* Exercise details *
Every line of the listing below should be written out exactly.

┌──

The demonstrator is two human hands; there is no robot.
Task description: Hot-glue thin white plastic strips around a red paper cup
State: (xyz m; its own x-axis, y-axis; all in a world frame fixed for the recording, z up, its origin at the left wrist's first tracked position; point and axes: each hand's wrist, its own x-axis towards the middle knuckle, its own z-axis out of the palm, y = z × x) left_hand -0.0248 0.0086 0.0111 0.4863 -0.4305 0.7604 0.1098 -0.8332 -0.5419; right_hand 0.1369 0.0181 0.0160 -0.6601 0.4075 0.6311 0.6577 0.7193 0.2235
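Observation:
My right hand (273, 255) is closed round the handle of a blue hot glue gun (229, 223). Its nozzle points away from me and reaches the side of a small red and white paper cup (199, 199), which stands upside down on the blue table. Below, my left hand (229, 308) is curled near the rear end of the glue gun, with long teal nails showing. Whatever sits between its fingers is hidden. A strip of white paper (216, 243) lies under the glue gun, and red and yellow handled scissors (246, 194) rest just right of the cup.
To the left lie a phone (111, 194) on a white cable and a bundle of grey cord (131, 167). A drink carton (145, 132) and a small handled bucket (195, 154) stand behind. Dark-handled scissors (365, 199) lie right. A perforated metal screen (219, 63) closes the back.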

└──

* Response to this exercise *
The demonstrator is two human hands; there is no robot.
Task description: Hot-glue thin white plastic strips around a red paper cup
State: (xyz m; its own x-axis, y-axis; all in a world frame fixed for the recording, z up, its origin at the left wrist's first tracked position; point and axes: each hand's wrist, its own x-axis towards the middle knuckle, its own z-axis out of the palm, y = z × x) left_hand -0.0248 0.0086 0.0111 0.4863 -0.4305 0.7604 0.1098 -0.8332 -0.5419; right_hand 0.1369 0.0181 0.0160 -0.6601 0.4075 0.6311 0.6577 0.7193 0.2235
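Observation:
My right hand (273, 255) is closed round the handle of a blue hot glue gun (229, 223). Its nozzle points away from me and reaches the side of a small red and white paper cup (199, 199), which stands upside down on the blue table. Below, my left hand (229, 308) is curled near the rear end of the glue gun, with long teal nails showing. Whatever sits between its fingers is hidden. A strip of white paper (216, 243) lies under the glue gun, and red and yellow handled scissors (246, 194) rest just right of the cup.
To the left lie a phone (111, 194) on a white cable and a bundle of grey cord (131, 167). A drink carton (145, 132) and a small handled bucket (195, 154) stand behind. Dark-handled scissors (365, 199) lie right. A perforated metal screen (219, 63) closes the back.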

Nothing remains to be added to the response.